Trailing bytes partial mode (#211)

PrettyWood · web-flow · commit 9c3d0a5856e8 · 2025-08-12T10:53:05.000+01:00
diff --git a/Makefile b/Makefile
@@ -38,7 +38,7 @@ python-bench: python-dev-release
 
 .PHONY: bench
 bench:
-	cargo bench  -p jiter -F python
+	cargo bench -p jiter -F python
 
 .PHONY: fuzz
 fuzz:
diff --git a/crates/jiter-python/tests/test_jiter.py b/crates/jiter-python/tests/test_jiter.py
@@ -168,6 +168,40 @@ def test_partial_object_string_trailing_strings():
     assert parsed == {'title': 'Pride and Prejudice', 'author': 'Jane A'}
 
 
+def test_partial_json_invalid_utf8_bytes():
+    missing_closing_quote_string = '"abc€'
+    missing_closing_quote_bytes = missing_closing_quote_string.encode()  # b'"abc\xe2\x82\xac'
+    result = jiter.from_json(missing_closing_quote_bytes, partial_mode='trailing-strings')
+    assert result == 'abc€'
+
+    # remove the last byte to create an invalid UTF-8 sequence
+    non_unicode_partial_string_bytes = missing_closing_quote_bytes[:-1]  # b'"abc\xe2\x82' - missing last byte of €
+
+    # This should fail by default (incomplete UTF-8 sequence)...
+    with pytest.raises(ValueError, match='EOF while parsing a string'):
+        jiter.from_json(non_unicode_partial_string_bytes)
+
+    # ...but succeed in partial mode by truncating to valid UTF-8 boundary
+    result = jiter.from_json(non_unicode_partial_string_bytes, partial_mode='trailing-strings')
+    assert result == 'abc'
+
+    # However, truly invalid UTF-8 (not just incomplete) should always raise an error
+    # Byte \xff is always invalid in UTF-8
+    for invalid_utf8_bytes in (b'"abc\xff', b'"abc\xffdef'):
+        # This should fail by default (invalid UTF-8 sequence)...

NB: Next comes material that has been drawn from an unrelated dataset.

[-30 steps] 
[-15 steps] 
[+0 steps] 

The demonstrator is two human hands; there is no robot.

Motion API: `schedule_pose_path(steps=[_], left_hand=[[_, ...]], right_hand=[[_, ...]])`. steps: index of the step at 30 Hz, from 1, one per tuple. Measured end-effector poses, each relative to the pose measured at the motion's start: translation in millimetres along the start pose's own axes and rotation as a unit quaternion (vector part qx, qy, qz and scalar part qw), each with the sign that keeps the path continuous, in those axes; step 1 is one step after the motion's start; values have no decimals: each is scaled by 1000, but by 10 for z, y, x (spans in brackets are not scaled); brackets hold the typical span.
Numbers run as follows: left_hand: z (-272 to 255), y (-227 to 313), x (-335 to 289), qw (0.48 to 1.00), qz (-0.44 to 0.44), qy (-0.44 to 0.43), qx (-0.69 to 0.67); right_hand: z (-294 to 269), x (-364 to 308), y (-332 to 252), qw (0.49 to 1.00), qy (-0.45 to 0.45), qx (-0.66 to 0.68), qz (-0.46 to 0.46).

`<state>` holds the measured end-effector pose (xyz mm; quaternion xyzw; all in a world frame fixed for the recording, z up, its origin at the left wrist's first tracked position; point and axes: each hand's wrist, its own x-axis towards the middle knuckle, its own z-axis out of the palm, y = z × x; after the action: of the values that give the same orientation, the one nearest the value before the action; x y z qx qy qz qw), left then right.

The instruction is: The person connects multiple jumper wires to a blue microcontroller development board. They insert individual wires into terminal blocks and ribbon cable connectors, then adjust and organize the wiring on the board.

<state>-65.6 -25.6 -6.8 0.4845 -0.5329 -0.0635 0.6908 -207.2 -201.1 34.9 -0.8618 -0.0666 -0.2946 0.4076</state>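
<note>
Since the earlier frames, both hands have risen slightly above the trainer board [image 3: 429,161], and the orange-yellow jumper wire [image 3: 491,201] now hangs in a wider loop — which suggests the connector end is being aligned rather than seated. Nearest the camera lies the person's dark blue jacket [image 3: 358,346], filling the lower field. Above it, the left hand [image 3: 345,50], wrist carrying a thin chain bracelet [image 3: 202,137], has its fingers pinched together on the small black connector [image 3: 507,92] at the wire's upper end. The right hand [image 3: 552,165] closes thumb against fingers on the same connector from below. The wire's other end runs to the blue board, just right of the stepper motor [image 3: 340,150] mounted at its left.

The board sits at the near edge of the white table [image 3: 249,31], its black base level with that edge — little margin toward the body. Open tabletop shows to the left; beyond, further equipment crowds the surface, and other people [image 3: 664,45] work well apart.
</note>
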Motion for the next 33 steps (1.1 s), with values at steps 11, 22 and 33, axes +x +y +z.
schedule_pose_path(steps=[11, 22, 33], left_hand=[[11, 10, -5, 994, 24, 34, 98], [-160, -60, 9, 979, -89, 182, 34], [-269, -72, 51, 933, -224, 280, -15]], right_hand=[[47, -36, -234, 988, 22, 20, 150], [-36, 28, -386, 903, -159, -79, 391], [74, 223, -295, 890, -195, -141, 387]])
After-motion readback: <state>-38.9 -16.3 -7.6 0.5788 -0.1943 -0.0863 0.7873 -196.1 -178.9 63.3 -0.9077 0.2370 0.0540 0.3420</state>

+        with pytest.raises(ValueError, match='EOF while parsing a string'):
+            jiter.from_json(invalid_utf8_bytes)
+
+        # ...but ALSO WITH partial mode
+        with pytest.raises(ValueError, match='invalid unicode code point'):
+            jiter.from_json(invalid_utf8_bytes, partial_mode='trailing-strings')
+
+    # It should not truncate valid content
+    valid_utf8_bytes = b'"abc\xe2\x82\xac"'
+    result = jiter.from_json(valid_utf8_bytes, partial_mode='trailing-strings')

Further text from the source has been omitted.